Slowly Matt replaced the receiver, absorbing the ramifications of the three A.M. call. It changed everything. He knew that tone in Ginny’s voice. She was at the end of her tether and she was struggling to hold on to the financial and emotional security she had found with Paul Martin. She’d established her priorities and Brad was now second on the list.
There had been several years during which the boy had ranked higher. Brad’s birth had brought with it the vast approval of Matt’s parents along with a considerable flow of cash from them. At the time of the divorce Colonel and Mrs. August had made it clear they sided with the mother of their grandson. And after Matt’s career disaster their sympathies had grown even more entrenched. Matt had made little effort to change the status quo. He couldn’t even remember the last time he’d called his folks.
Ginny’s marriage had apparently realigned everyone’s priorities, including her own. Brad was apparently no longer an asset.
Matt sat naked on the edge of the rumpled bed and studied the lights of the cruise ship down in the harbor. It was a different ship from the one that had been in port the night he had met Sabrina, but it made him think of her.
A lot of things had made him think of her during the month since she had left.
Getting to his feet, Matt walked over to the window. There was no option. He would have to go to Houston and collect Brad. He’d seen Ginny when she got close to the edge emotionally. She would convince herself that her first priority was to protect herself. And maybe she was right.
Coyne wasn’t going to be pleased, Matt thought. He’d said he’d wait a month for the answer to his offer of a job, and Matt knew he’d fully expected that answer to be in the affirmative. Until this morning he’d had every reason to assume that.

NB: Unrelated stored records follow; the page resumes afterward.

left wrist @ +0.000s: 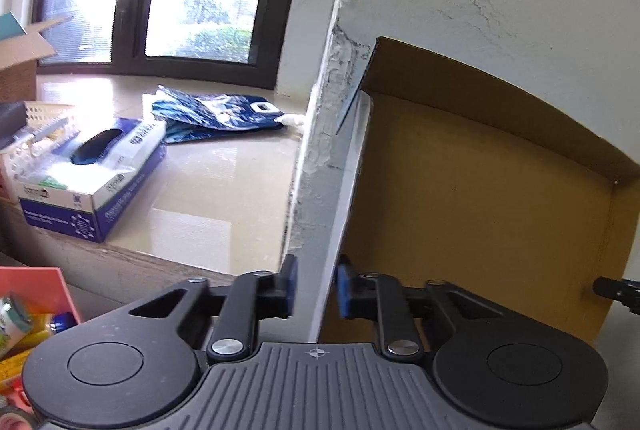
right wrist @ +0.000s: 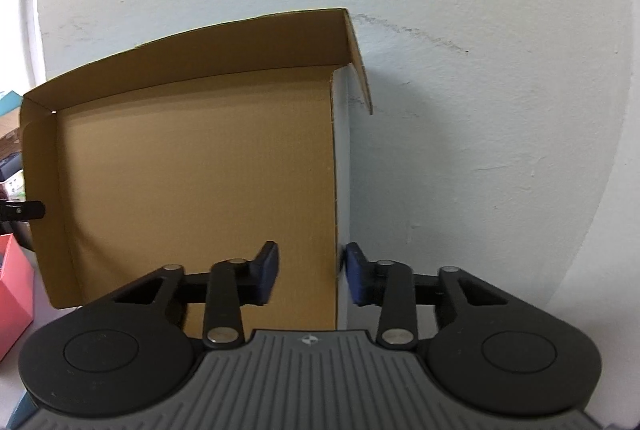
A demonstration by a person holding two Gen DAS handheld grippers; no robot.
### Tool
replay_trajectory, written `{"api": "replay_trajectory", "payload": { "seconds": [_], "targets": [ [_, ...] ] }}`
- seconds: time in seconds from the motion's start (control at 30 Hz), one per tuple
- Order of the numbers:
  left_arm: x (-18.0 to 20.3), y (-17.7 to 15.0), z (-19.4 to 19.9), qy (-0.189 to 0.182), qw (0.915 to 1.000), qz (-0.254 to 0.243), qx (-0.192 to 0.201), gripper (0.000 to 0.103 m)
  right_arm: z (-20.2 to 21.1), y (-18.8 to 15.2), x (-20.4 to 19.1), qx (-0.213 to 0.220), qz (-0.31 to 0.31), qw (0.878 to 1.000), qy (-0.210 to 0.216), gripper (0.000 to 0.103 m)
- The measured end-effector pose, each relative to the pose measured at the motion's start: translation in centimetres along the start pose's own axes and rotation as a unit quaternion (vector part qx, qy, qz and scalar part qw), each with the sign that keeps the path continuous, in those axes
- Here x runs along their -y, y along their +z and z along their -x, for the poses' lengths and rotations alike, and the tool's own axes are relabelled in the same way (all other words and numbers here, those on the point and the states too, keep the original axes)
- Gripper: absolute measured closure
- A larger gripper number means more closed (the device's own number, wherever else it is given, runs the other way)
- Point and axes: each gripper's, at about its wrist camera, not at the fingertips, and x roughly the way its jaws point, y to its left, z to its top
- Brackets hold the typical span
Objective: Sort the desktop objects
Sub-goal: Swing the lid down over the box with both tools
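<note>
A pale plastered wall (right wrist: 480, 30) fills the background of both views, rough and chipped at the corner where it meets a dark-framed window (left wrist: 200, 14) in the left wrist view. Below the window runs a beige stone sill (left wrist: 208, 182). Standing upright against the wall is the large open cardboard box lid (right wrist: 192, 166), brown inside with white outer edges (its top flap folds forward toward the cameras). On the sill lie a blue-and-white tissue box (left wrist: 92, 186), a white perforated basket (left wrist: 44, 126) behind it, and a crumpled blue plastic bag (left wrist: 216, 114) nearer the wall corner. A pink box (right wrist: 12, 282) sits low at the left. The left gripper (left wrist: 316, 284) straddles the lid's left white edge, one blue pad on each side; narrow gaps show beside the edge, so the pads do not visibly press it. The right gripper (right wrist: 312, 274) straddles the lid's right edge, the outer pad close against the white side, the inner pad standing clearly off the brown face, so it is not clamped
</note>
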Motion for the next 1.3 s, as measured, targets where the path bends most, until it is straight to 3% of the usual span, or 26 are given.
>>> {"api": "replay_trajectory", "payload": {
  "seconds": [0.13,0.37,0.8,1.3],
  "targets": [
    [0.2,-0.1,-0.1,-0.011,0.9999,0.000,0.000,0.096,-0.2,0.2,0.6,0.000,-0.009,1.000,-0.003,0.082],
    [0.2,-0.5,0.5,-0.013,0.9999,0.002,0.000,0.096,0.5,0.0,1.0,0.004,-0.023,1.000,-0.001,0.091],
    [0.2,-3.4,5.2,-0.016,0.9998,-0.011,0.001,0.091,4.5,-1.8,0.4,0.015,-0.023,1.000,0.008,0.091],
    [0.4,-7.3,15.9,-0.059,0.9980,-0.020,0.014,0.085,8.5,-6.8,0.6,0.007,-0.047,0.999,0.026,0.090]
  ]
}}
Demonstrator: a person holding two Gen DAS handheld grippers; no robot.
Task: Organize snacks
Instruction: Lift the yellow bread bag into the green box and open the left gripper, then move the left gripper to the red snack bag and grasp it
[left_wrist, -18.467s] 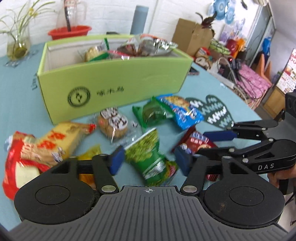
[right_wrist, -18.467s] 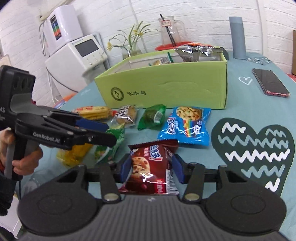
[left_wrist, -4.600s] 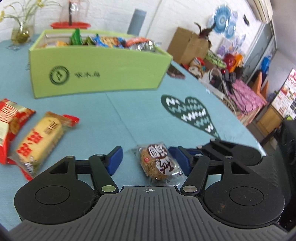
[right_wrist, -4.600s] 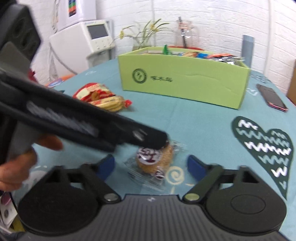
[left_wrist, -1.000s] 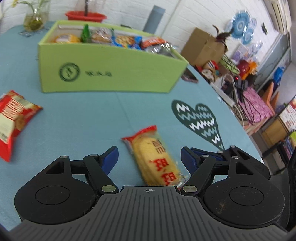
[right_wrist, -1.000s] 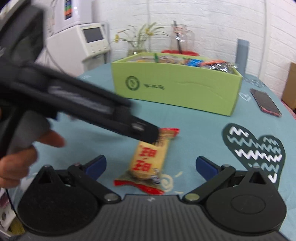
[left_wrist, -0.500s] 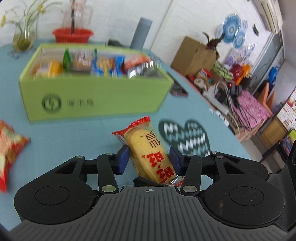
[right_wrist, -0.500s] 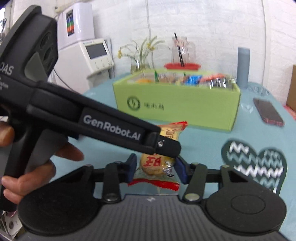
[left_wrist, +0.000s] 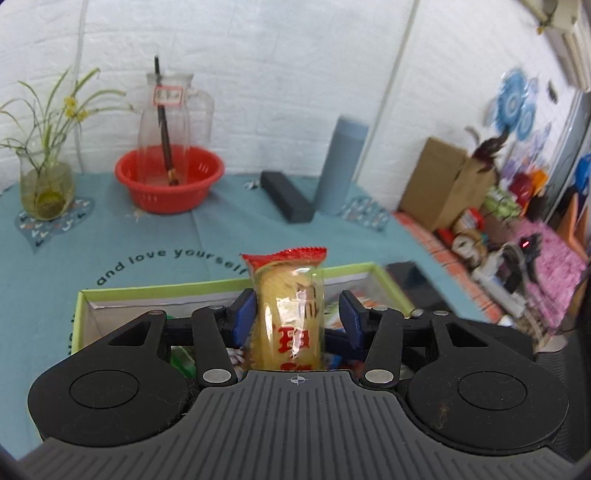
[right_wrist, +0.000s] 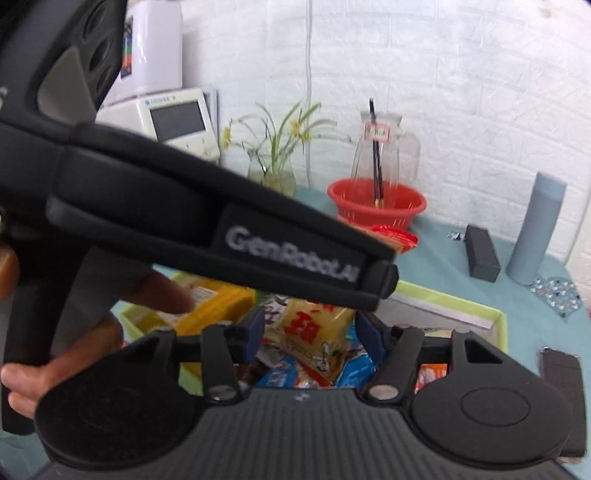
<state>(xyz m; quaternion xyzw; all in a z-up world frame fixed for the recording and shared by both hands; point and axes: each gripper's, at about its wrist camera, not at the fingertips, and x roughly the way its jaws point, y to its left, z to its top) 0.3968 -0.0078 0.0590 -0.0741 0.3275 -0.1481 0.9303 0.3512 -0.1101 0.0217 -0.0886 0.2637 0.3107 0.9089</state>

Matt wasn’t altogether certain why he had been on the brink of accepting Coyne’s offer. It had something to do with priorities, with proving himself. Getting his life back in focus had become increasingly important since Sabrina Chase, tourist, had gone back to Dallas, Texas. The need to do so had been eating at him, prodding him, pushing at him. Coyne’s offer had been dangling out there, a possible beginning point.
Priorities.
Until three this morning Matt had assumed he would have to work at figuring out if he even had any. Now he knew he did.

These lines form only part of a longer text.